AVAILABLE DATA: Begin

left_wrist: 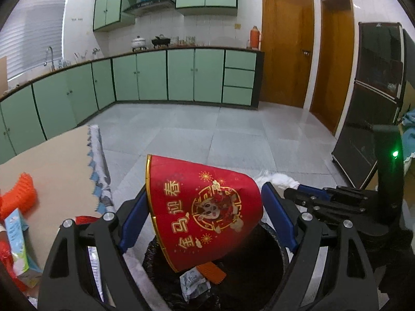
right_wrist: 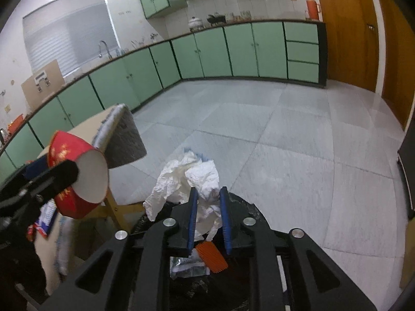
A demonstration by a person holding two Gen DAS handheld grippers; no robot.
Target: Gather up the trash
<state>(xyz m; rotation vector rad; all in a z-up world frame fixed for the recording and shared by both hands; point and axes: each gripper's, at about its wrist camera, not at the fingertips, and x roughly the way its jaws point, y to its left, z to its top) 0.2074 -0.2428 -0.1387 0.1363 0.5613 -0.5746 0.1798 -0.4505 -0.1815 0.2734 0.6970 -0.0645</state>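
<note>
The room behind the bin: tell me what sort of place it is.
A home kitchen, most likely: green cabinets run under a long counter, a sink faucet stands by the window, and cooking pots sit below a range hood.

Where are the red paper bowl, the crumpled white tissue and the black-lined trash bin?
Red paper bowl with gold print (left_wrist: pixel 205 210): left wrist view, on its printed side wall.
Crumpled white tissue (right_wrist: pixel 181 181): right wrist view, on its upper folds.
Black-lined trash bin (left_wrist: pixel 281 246): left wrist view, on its right rim.

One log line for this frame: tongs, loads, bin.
left tongs: red bowl | right tongs: white tissue | both over bin
</note>
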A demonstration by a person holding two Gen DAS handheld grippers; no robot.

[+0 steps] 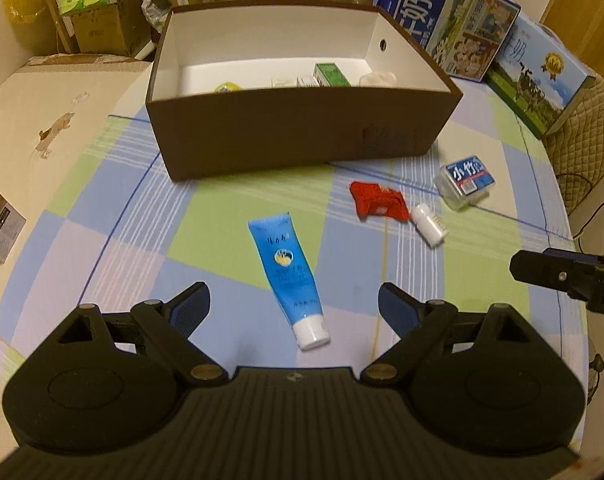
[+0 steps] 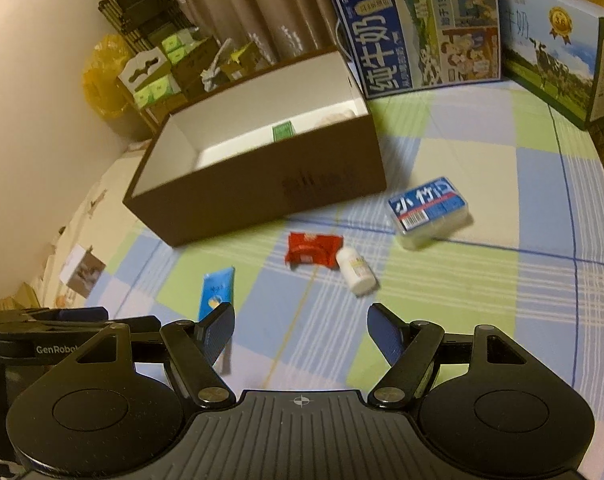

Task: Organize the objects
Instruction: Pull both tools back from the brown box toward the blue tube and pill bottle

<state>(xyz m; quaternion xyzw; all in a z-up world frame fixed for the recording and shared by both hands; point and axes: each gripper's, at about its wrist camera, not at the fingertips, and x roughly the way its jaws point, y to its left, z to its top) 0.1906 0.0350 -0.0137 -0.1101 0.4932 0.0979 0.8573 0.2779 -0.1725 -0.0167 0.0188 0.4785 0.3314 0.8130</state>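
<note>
we found the blue tube (image 1: 287, 276) lying flat on the checked bedsheet (image 1: 205, 240), straight ahead of our left hand-held gripper (image 1: 293, 304) and almost between its spread fingers, with the white cap (image 1: 312, 333) pointing back toward us and the crimped end pointing away toward the brown box (image 1: 302, 136). its long axis ran nearly along our line of approach, tilted a little to the left at the far end, so we judged the fingers would close across its width rather than its length. the left hand-held gripper was released, jaws wide apart and holding nothing, hovering low over the sheet just short of the cap. our right hand-held gripper (image 2: 302, 332) was also released and empty, held off to the right; from its view the tube sat to its left, partly hidden behind its left finger (image 2: 217, 332), so the left was clearly the nearer one. ahead of the right lay the red packet (image 2: 312, 250) touching the small white bottle (image 2: 356, 270), and beyond them, apart, the clear plastic case (image 2: 430, 212) with a blue label. the box stood open at the far side of the sheet with a few small items already inside, among them a green carton (image 1: 330, 74). we judged four things were left to put in.
</note>
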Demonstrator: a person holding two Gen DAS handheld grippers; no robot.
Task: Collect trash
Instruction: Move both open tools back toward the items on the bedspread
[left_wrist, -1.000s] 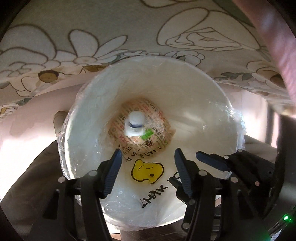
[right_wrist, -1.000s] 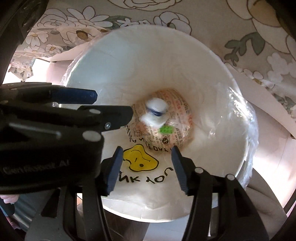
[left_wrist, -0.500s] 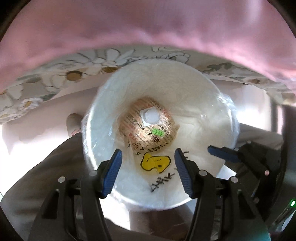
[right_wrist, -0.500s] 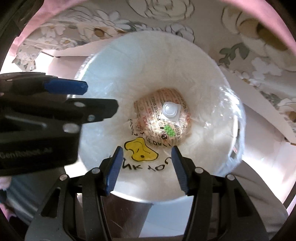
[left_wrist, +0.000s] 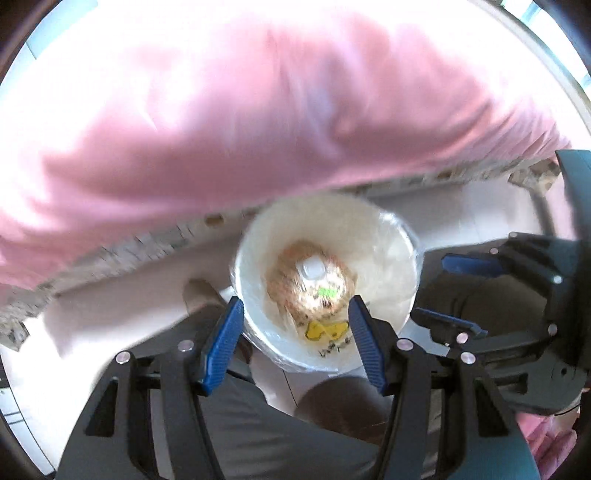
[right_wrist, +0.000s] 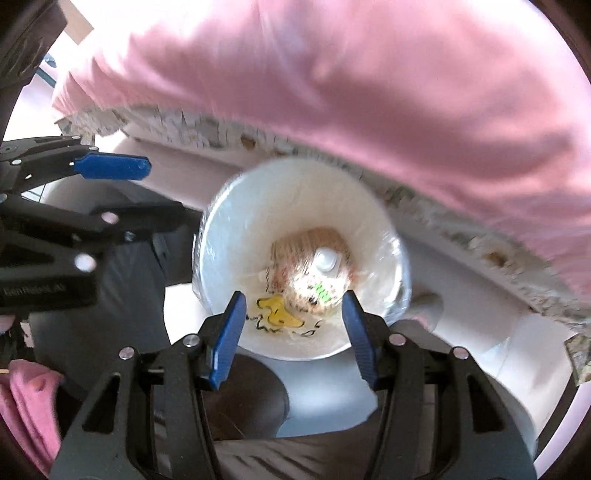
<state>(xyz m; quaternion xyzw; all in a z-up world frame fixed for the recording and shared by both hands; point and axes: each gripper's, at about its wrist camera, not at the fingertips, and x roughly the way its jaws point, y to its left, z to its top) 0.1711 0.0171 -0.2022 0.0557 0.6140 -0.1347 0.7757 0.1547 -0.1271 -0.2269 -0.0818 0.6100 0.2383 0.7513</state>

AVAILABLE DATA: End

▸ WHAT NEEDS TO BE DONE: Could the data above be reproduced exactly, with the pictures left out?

▸ RESULT OF THE EXERCISE:
left_wrist: 
right_wrist: 
A demonstration by a person holding two Gen DAS handheld grippers; no robot.
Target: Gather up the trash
<state>(xyz m; rotation vector rad; all in a z-up world frame fixed for the recording and shared by both hands; point and axes: each gripper's, at about its wrist camera, not at the fingertips, and x roughly the way its jaws point, y to its left, z to its top) 0.2074 -0.2428 -0.1387 0.1363 0.5613 -0.5746 0.1798 -0.4505 -0.1815 0.2734 0.6970 -0.0645</state>
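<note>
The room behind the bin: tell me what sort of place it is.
A home kitchen, most likely: green cabinets run under a long counter, a sink faucet stands by the window, and cooking pots sit below a range hood.

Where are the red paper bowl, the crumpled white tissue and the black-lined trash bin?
Red paper bowl with gold print (left_wrist: pixel 205 210): left wrist view, on its printed side wall.
Crumpled white tissue (right_wrist: pixel 181 181): right wrist view, on its upper folds.
Black-lined trash bin (left_wrist: pixel 281 246): left wrist view, on its right rim.

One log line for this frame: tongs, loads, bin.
left tongs: red bowl | right tongs: white tissue | both over bin
</note>
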A demonstration by a person holding two Gen DAS handheld grippers; no robot.

[+0 steps] 
[+0 steps] 

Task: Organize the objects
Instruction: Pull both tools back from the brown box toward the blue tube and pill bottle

<state>(xyz m; quaternion xyzw; all in a z-up world frame fixed for the recording and shared by both hands; point and axes: each gripper's, at about its wrist camera, not at the fingertips, and x roughly the way its jaws point, y to its left, z to its top) 0.1906 0.0350 -0.0137 -0.1101 0.4932 0.0979 0.8573 0.2779 -0.1725 -0.0167 0.0188 0.4785 0.3314 0.8130</state>
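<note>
we found the blue tube (image 1: 287, 276) lying flat on the checked bedsheet (image 1: 205, 240), straight ahead of our left hand-held gripper (image 1: 293, 304) and almost between its spread fingers, with the white cap (image 1: 312, 333) pointing back toward us and the crimped end pointing away toward the brown box (image 1: 302, 136). its long axis ran nearly along our line of approach, tilted a little to the left at the far end, so we judged the fingers would close across its width rather than its length. the left hand-held gripper was released, jaws wide apart and holding nothing, hovering low over the sheet just short of the cap. our right hand-held gripper (image 2: 302, 332) was also released and empty, held off to the right; from its view the tube sat to its left, partly hidden behind its left finger (image 2: 217, 332), so the left was clearly the nearer one. ahead of the right lay the red packet (image 2: 312, 250) touching the small white bottle (image 2: 356, 270), and beyond them, apart, the clear plastic case (image 2: 430, 212) with a blue label. the box stood open at the far side of the sheet with a few small items already inside, among them a green carton (image 1: 330, 74). we judged four things were left to put in.
</note>
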Demonstrator: a person holding two Gen DAS handheld grippers; no robot.
Task: Collect trash
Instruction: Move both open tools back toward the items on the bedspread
[left_wrist, -1.000s] 
[right_wrist, -1.000s] 
[left_wrist, -0.500s] 
[right_wrist, -0.500s] 
[left_wrist, +0.000s] 
[right_wrist, +0.000s] 
<state>(xyz m; quaternion xyzw; all in a z-up world frame fixed for the recording and shared by both hands; point and axes: each gripper's, at about its wrist camera, not at the fingertips, and x roughly the way its jaws point, y to its left, z to its top) 0.1711 0.0171 -0.2022 0.0557 0.6140 -0.1347 0.7757 0.1547 -0.1271 -0.2269 -0.0818 0.6100 0.2383 0.7513</state>

The answer contains nothing further.